Dunque, anche alla Camera il M5S è in fermento. Persino Riccardo Fraccaro, giudicato un attendista, ritiene che non ci sia più molto da fare: «Se non otterremo quello che abbiamo chiesto la nostra presenza al governo non avrà più senso. E non credo che ci sia molto tempo a disposizione».
Giuseppe Brescia parla di «presenza condizionata» nell'esecutivo. L'assonanza con l'istituto giuridico della libertà condizionata la dice lunga su come i grillini si sentano in gabbia dentro il governo. Pure Luigi Gallo, cui è toccato l'onere di dichiarare la fiducia (anche questa condizionata) all'esecutivo, non è certo un tifoso di Draghi: è convinto che il premier sia dedito a «operazioni di palazzo a tutela delle élite».
Chi sta al governo è meno netto.
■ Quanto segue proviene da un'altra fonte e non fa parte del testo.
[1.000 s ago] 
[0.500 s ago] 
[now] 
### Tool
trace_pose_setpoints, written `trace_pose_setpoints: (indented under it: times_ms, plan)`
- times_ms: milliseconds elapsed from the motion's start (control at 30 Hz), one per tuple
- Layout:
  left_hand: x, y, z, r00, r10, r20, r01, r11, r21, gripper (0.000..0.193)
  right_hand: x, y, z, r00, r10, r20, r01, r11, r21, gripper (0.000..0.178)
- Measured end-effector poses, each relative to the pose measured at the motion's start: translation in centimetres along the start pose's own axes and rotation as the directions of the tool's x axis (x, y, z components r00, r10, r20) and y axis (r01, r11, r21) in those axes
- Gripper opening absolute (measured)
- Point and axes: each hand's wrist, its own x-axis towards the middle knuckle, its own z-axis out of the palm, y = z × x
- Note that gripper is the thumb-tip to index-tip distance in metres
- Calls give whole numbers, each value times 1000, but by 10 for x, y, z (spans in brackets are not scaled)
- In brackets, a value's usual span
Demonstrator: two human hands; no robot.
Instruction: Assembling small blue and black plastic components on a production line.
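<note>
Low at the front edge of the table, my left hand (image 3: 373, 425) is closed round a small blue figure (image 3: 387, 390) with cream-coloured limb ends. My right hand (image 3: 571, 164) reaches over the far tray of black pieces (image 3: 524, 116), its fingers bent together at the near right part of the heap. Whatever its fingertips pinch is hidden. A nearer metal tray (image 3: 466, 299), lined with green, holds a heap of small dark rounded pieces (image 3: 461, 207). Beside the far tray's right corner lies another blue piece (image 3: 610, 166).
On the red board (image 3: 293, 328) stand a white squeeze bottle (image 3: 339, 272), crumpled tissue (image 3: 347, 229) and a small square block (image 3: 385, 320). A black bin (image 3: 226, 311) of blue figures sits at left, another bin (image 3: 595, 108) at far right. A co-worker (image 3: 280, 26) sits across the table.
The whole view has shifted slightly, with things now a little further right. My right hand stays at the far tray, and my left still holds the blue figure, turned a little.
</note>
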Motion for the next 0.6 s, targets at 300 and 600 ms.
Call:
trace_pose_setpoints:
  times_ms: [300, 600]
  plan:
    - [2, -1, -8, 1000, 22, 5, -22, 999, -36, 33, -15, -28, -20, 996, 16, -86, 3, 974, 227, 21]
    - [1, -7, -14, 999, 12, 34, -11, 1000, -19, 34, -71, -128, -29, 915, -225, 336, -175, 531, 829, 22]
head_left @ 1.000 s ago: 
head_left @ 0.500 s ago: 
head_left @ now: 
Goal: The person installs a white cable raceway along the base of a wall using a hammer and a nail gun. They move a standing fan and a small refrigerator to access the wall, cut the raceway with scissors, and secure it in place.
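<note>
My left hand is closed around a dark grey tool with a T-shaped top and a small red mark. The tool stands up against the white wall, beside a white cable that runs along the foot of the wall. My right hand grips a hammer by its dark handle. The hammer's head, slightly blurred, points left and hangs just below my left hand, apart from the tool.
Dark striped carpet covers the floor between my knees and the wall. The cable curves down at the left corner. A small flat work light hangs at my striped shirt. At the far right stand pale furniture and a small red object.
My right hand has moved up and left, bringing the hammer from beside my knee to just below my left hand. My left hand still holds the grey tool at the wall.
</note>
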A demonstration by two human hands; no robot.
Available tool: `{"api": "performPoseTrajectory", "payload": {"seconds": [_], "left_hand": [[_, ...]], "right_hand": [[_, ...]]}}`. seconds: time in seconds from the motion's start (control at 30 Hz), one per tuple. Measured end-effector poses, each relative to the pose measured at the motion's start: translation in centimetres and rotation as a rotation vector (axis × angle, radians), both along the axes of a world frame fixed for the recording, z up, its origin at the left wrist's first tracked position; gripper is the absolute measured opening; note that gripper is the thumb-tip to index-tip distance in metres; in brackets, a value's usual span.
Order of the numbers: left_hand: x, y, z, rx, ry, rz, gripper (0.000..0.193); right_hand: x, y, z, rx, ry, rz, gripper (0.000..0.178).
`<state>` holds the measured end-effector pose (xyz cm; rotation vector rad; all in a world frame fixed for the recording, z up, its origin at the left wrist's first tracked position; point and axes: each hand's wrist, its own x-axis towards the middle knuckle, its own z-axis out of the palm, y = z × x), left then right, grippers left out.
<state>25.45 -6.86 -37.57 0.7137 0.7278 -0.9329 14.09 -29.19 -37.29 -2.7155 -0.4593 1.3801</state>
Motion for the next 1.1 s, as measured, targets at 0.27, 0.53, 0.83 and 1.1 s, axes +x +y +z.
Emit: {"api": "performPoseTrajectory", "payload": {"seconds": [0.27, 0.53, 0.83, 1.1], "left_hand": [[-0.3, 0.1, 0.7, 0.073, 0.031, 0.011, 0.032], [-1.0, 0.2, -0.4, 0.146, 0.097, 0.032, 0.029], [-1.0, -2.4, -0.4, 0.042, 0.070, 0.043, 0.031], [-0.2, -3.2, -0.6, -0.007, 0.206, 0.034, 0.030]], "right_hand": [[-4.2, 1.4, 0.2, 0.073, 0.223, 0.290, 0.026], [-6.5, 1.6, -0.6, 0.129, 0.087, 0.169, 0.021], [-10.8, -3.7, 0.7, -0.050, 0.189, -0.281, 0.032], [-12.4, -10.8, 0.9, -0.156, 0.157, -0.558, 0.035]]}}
Barbara Floridia, candidata del M5S alle primarie giallorosse in Sicilia, e sottosegretaria all'Istruzione, se la cava con un: «Resteremo finché il governo poterà avanti l'agenda per cui è nato». E il ministro Stefano Patuanelli?
A fine maggio aveva dichiarato: «Se il governo porrà la fiducia tornerò a fare il senatore».
PAOLA TAVERNA GIUSEPPE CONTE
Comunque tira brutta aria tra i 5 Stelle. Ma allora perché i grillini non sono già usciti? Loro dicono che aspettano le risposte del premier prima di decidere il da farsi. Gli altri forniscono due versioni diverse. La prima: potrebbe esserci una nuova scissione (Fabiana Dadone e Davide Crippa vengono dati in uscita anche se per ora negano o glissano sull'argomento) e lo strappo con l'esecutivo potrebbe accelerarla. La seconda: il M5S aspetta di capire che faranno Mattarella, Draghi e il Pd. «Se capiranno che comunque daranno vita a un nuovo governo strapperanno, altrimenti no», chiosa malizioso un ex ora con Di Maio.